**Prompt**. Please retype the listing below without a single change.

**Data shown**.
----------

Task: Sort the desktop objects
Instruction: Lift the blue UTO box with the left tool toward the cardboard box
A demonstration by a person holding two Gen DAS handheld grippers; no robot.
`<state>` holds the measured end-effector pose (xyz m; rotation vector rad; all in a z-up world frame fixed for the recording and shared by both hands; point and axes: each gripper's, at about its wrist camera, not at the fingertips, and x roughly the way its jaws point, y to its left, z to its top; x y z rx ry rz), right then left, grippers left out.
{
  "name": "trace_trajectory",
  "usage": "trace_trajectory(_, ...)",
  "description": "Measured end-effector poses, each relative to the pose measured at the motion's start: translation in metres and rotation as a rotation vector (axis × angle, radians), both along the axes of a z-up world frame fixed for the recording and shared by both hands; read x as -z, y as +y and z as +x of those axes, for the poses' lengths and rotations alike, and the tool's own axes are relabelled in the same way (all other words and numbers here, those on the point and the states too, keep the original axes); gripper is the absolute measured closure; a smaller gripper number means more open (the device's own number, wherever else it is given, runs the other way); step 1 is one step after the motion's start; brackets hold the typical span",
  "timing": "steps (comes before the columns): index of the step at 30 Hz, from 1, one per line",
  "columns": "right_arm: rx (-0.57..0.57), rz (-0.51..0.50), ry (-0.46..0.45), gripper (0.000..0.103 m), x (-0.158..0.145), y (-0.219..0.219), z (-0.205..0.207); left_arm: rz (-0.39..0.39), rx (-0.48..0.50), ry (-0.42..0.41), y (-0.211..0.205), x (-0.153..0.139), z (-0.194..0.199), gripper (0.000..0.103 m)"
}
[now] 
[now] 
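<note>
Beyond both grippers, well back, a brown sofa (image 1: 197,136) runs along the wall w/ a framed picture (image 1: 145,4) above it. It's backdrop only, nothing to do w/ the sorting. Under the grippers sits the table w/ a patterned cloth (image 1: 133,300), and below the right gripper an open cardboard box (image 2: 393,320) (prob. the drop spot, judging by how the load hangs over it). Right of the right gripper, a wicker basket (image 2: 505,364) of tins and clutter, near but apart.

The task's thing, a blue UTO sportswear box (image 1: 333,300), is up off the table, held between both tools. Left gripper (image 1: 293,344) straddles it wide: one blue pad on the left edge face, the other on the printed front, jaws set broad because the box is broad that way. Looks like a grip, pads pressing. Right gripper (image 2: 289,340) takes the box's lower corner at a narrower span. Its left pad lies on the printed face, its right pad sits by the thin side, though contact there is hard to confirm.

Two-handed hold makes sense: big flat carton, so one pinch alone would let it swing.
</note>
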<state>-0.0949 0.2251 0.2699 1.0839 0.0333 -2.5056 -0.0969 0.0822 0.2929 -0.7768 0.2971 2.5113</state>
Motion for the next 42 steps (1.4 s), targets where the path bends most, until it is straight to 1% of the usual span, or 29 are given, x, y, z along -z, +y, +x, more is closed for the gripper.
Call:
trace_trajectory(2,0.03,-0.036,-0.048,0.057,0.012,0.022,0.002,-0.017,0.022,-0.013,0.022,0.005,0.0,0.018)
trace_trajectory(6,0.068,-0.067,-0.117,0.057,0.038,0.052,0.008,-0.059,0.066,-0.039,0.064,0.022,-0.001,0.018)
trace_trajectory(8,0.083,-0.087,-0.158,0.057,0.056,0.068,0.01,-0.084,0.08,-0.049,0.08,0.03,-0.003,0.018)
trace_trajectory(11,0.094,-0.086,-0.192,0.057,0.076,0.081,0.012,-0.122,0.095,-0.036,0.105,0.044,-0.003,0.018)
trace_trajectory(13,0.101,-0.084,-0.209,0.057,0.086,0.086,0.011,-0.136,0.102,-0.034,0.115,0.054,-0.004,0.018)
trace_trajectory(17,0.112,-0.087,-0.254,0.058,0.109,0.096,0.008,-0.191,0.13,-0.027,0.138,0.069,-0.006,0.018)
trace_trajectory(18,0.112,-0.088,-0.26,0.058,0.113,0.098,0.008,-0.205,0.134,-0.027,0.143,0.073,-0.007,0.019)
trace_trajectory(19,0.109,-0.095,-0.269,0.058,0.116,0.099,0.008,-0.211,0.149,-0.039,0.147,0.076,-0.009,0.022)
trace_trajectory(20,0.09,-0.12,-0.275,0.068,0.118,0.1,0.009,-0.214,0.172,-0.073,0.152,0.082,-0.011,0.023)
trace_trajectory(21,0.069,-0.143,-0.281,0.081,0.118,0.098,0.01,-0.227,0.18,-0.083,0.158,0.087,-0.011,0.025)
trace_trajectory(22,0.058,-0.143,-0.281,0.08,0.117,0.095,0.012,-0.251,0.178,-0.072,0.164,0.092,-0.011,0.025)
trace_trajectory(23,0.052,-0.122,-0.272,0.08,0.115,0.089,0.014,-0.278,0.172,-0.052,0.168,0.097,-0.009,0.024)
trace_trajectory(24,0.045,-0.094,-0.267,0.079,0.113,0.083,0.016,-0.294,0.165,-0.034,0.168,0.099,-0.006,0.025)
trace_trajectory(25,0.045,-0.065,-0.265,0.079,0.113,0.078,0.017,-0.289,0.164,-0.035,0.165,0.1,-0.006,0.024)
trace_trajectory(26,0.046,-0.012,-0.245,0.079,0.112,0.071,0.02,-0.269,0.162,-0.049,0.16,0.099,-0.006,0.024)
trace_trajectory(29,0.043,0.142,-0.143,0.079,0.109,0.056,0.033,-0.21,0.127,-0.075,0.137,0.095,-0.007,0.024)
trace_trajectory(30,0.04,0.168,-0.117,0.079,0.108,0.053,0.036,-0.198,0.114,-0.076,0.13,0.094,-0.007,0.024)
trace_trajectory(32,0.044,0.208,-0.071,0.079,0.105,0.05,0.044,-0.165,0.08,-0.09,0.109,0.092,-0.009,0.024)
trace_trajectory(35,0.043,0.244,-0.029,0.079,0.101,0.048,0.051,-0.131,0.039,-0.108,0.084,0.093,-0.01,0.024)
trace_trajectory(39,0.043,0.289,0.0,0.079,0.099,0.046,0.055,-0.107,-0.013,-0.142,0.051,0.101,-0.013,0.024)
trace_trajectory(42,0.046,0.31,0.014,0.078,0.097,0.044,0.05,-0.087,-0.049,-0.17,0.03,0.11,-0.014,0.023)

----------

**Result of this task**.
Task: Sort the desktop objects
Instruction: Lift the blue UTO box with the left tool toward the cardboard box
A demonstration by a person holding two Gen DAS handheld grippers; no robot.
`<state>` holds the measured end-effector pose (xyz m; rotation vector rad; all in a z-up world frame fixed for the recording and shared by both hands; point and axes: each gripper's, at about its wrist camera, not at the fingertips, and x roughly the way its jaws point, y to its left, z to its top; x y z rx ry rz), right then left, grippers left out.
{
  "name": "trace_trajectory",
  "usage": "trace_trajectory(_, ...)",
  "description": "Measured end-effector poses, each relative to the pose measured at the motion's start: translation in metres and rotation as a rotation vector (axis × angle, radians), both along the axes of a z-up world frame fixed for the recording and shared by both hands; read x as -z, y as +y and z as +x of those axes, for the poses' lengths and rotations alike, and the tool's own axes are relabelled in the same way (all other words and numbers here, those on the point and the states too, keep the original axes); gripper is the absolute measured closure; a smaller gripper number means more open (the device's own number, wherever else it is given, runs the other way); step 1 is one step after the motion's start; brackets hold the typical span",
  "timing": "steps (comes before the columns): index of the step at 30 Hz, from 1, one per line",
  "columns": "right_arm: rx (-0.57..0.57), rz (-0.51..0.50), ry (-0.46..0.45), gripper (0.000..0.103 m), x (-0.158..0.145), y (-0.219..0.219), z (-0.205..0.207); left_arm: rz (-0.39..0.39), rx (-0.48..0.50), ry (-0.42..0.41), y (-0.211..0.205), x (-0.153..0.139), z (-0.194..0.199), gripper (0.000..0.103 m)"
}
[now] 
[now] 
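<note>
Beyond both grippers, well back, a brown sofa (image 1: 197,136) runs along the wall w/ a framed picture (image 1: 145,4) above it. It's backdrop only, nothing to do w/ the sorting. Under the grippers sits the table w/ a patterned cloth (image 1: 133,300), and below the right gripper an open cardboard box (image 2: 393,320) (prob. the drop spot, judging by how the load hangs over it). Right of the right gripper, a wicker basket (image 2: 505,364) of tins and clutter, near but apart.

The task's thing, a blue UTO sportswear box (image 1: 333,300), is up off the table, held between both tools. Left gripper (image 1: 293,344) straddles it wide: one blue pad on the left edge face, the other on the printed front, jaws set broad because the box is broad that way. Looks like a grip, pads pressing. Right gripper (image 2: 289,340) takes the box's lower corner at a narrower span. Its left pad lies on the printed face, its right pad sits by the thin side, though contact there is hard to confirm.

Two-handed hold makes sense: big flat carton, so one pinch alone would let it swing.
</note>
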<state>-0.0949 0.2251 0.2699 1.0839 0.0333 -2.5056 -0.0969 0.0822 0.2929 -0.7768 0.2971 2.5113</state>
Motion for the next 42 steps (1.4 s), targets where the path bends most, until it is straight to 1% of the usual span, or 29 are given, x, y, z along -z, +y, +x, more is closed for the gripper.
Call:
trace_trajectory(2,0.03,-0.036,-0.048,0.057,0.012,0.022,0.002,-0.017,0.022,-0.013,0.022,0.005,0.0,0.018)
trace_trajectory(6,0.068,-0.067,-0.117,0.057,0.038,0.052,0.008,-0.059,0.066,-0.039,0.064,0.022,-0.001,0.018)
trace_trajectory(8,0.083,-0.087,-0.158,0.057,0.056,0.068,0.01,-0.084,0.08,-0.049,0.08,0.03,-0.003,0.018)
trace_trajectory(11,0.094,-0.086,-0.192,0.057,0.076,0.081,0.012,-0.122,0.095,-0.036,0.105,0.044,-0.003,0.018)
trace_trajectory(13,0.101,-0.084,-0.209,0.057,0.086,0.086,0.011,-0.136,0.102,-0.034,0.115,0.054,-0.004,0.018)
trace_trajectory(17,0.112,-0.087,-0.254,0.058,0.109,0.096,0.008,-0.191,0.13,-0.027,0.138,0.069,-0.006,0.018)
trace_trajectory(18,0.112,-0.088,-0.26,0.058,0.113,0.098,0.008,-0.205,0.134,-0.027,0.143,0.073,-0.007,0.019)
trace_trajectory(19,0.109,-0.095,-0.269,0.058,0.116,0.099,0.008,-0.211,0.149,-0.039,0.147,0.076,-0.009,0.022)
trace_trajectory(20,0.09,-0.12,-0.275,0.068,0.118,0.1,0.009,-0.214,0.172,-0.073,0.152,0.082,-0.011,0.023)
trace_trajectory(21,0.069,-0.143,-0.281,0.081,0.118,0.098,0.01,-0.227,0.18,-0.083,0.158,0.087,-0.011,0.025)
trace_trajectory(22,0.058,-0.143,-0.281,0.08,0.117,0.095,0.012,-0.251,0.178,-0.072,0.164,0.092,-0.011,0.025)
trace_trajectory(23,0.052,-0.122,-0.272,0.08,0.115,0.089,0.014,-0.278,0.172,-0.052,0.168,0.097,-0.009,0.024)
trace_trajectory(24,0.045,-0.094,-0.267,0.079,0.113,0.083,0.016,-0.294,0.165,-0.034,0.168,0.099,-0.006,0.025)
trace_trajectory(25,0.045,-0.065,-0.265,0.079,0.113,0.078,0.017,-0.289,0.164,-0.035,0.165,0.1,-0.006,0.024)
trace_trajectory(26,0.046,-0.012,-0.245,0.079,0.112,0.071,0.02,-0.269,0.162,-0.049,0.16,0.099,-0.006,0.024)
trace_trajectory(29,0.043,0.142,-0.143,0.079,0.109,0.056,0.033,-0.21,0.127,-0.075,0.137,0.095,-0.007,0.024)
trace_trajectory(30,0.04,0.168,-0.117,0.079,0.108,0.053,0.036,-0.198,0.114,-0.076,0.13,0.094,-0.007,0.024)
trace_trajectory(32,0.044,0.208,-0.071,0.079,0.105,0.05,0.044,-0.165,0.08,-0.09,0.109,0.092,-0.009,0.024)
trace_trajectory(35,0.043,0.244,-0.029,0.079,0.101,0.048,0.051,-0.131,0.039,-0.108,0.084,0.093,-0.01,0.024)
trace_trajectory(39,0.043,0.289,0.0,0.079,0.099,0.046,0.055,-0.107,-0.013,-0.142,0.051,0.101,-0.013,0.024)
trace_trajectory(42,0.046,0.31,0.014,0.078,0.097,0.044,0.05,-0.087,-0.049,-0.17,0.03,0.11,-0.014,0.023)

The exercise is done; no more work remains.